BY RICHARD PRIME:

HEREFORD’S only surviving head postmaster reaches his 100th birthday today (Monday, January 11).

Jim Jenkyn, who lives in Marden, held the post from 1978 until his retirement in 1981.

He is also believed to be the first member of the City of Hereford Rotary Club to reach his century landmark. He is now an honorary member of the club.

Jim was born in West Cornwall, just after the end of the Spanish Flu pandemic and grew up on a small farm.

He began his working life in 1937 as a telephonist and postal officer at Penzance Post Office before moving on to the Great Western Travelling Post Office from Penzance to Plymouth.

Jim survived a couple of hair-raising and potentially fatal incidents during those early years of World War Two, once being thrown against the curtain covering the open door by the movement of the train – and due to his youthful exuberance, probably trying his bowling technique, rather than sitting at his work! – and on another occasion being marooned on the Brunel Bridge in Plymouth when the train came to a standstill.

“It was during an air raid and we were very vulnerable, to say the least,” he recalled. “One hit and we would have all gone.”

Jim joined the RAF in 1941 and saw war service in Egypt and Palestine.

After hostilities ceased, he returned to the Post Office and was promoted to the rank of overseer and then superintendent in Plymouth.

He moved to Hereford with his wife Betty in 1974 when he was appointed assistant postmaster before being promoted to the top job four years later.

Jim and Betty were strongly involved in the local community – they were both lifelong members of the Methodist Church and Betty sang in chapel, choral and at the Three Choirs Festival.

Jim, meanwhile, joined the City of Hereford Rotary Club where he was elected as the club president for 1989/90, serving his period in office between those of Richard Hammonds and Bill Edwards who are both also still members of the club.
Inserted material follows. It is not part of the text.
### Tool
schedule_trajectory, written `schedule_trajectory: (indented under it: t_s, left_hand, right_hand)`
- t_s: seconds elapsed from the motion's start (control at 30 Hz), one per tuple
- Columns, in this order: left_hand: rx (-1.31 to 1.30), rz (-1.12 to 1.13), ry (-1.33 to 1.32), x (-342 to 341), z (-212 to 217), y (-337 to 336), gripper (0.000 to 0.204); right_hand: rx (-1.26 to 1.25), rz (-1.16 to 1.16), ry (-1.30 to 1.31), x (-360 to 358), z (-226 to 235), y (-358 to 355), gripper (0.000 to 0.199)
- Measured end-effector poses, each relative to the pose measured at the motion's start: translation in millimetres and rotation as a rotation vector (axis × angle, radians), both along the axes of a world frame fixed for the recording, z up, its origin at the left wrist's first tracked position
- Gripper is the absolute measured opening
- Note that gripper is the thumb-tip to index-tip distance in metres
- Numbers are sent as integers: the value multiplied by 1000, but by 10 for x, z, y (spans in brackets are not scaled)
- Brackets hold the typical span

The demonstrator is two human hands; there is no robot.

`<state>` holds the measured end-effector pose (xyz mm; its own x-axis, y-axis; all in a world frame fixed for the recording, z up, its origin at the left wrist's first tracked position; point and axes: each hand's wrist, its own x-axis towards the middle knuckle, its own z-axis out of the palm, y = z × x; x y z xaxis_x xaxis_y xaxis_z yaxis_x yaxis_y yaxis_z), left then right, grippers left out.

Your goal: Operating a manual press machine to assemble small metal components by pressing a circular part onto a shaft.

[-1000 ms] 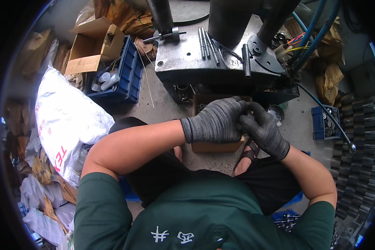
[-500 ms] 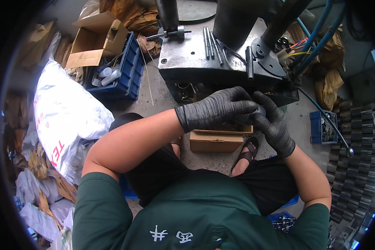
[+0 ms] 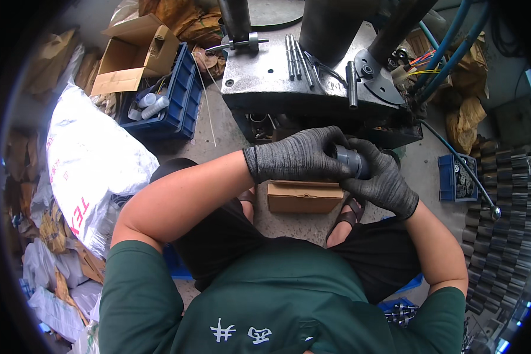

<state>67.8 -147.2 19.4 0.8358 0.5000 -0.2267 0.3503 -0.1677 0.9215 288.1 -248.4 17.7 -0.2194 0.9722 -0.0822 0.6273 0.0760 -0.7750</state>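
A dark grey cylindrical part (image 3: 354, 161) with a ridged rim is held between my two gloved hands, above the gap between my knees. My left hand (image 3: 304, 156) has its fingers closed round the part's left end. My right hand (image 3: 384, 182) wraps it from the right, thumb below and fingers behind. Both wear grey knit gloves. The fingers hide some of the part, so its full shape does not show. A cardboard box (image 3: 304, 199) sits on the floor just beneath my hands.
Ahead stands a metal press bed (image 3: 259, 76) bearing several steel rods (image 3: 293, 58), a loose cylinder (image 3: 352, 85) and thick columns. A white sack (image 3: 91, 165) and a blue crate (image 3: 186, 97) lie left. At right are a blue bin (image 3: 458, 179), a ball-ended lever (image 3: 494, 211) and stacked metal cylinders (image 3: 501, 230).
The grey part has turned and shows more of its side between my hands. My right hand has shifted lower and closed more fully round it.
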Motion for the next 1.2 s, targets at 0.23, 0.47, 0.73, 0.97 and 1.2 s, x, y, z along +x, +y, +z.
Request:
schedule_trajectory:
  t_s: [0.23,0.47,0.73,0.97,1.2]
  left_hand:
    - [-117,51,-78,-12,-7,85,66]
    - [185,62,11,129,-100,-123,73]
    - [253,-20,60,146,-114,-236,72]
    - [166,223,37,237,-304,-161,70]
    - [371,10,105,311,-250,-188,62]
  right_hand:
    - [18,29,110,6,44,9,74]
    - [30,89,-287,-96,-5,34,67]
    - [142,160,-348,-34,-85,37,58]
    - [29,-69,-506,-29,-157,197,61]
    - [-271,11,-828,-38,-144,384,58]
Jim also joined the Hereford Probus Club on his retirement.

Jim and Betty also travelled extensively and Jim continued this after Betty died in 2014, taking trips to Cornwall and to France to visit family.

Although a hip replacement, knee problems and Covid have restricted his travel possibilities, Jim still loves keeping in touch with family and friends by email and has started to enjoy Zoom chats.

He has three daughters, six grandchildren and eight great-grandchildren. Due to the pandemic, he has yet meet some of them, two of whom were born in 2020.

Jim continues to follow his lifelong love of sport, particularly cricket and football, as well as doing crosswords and codewords.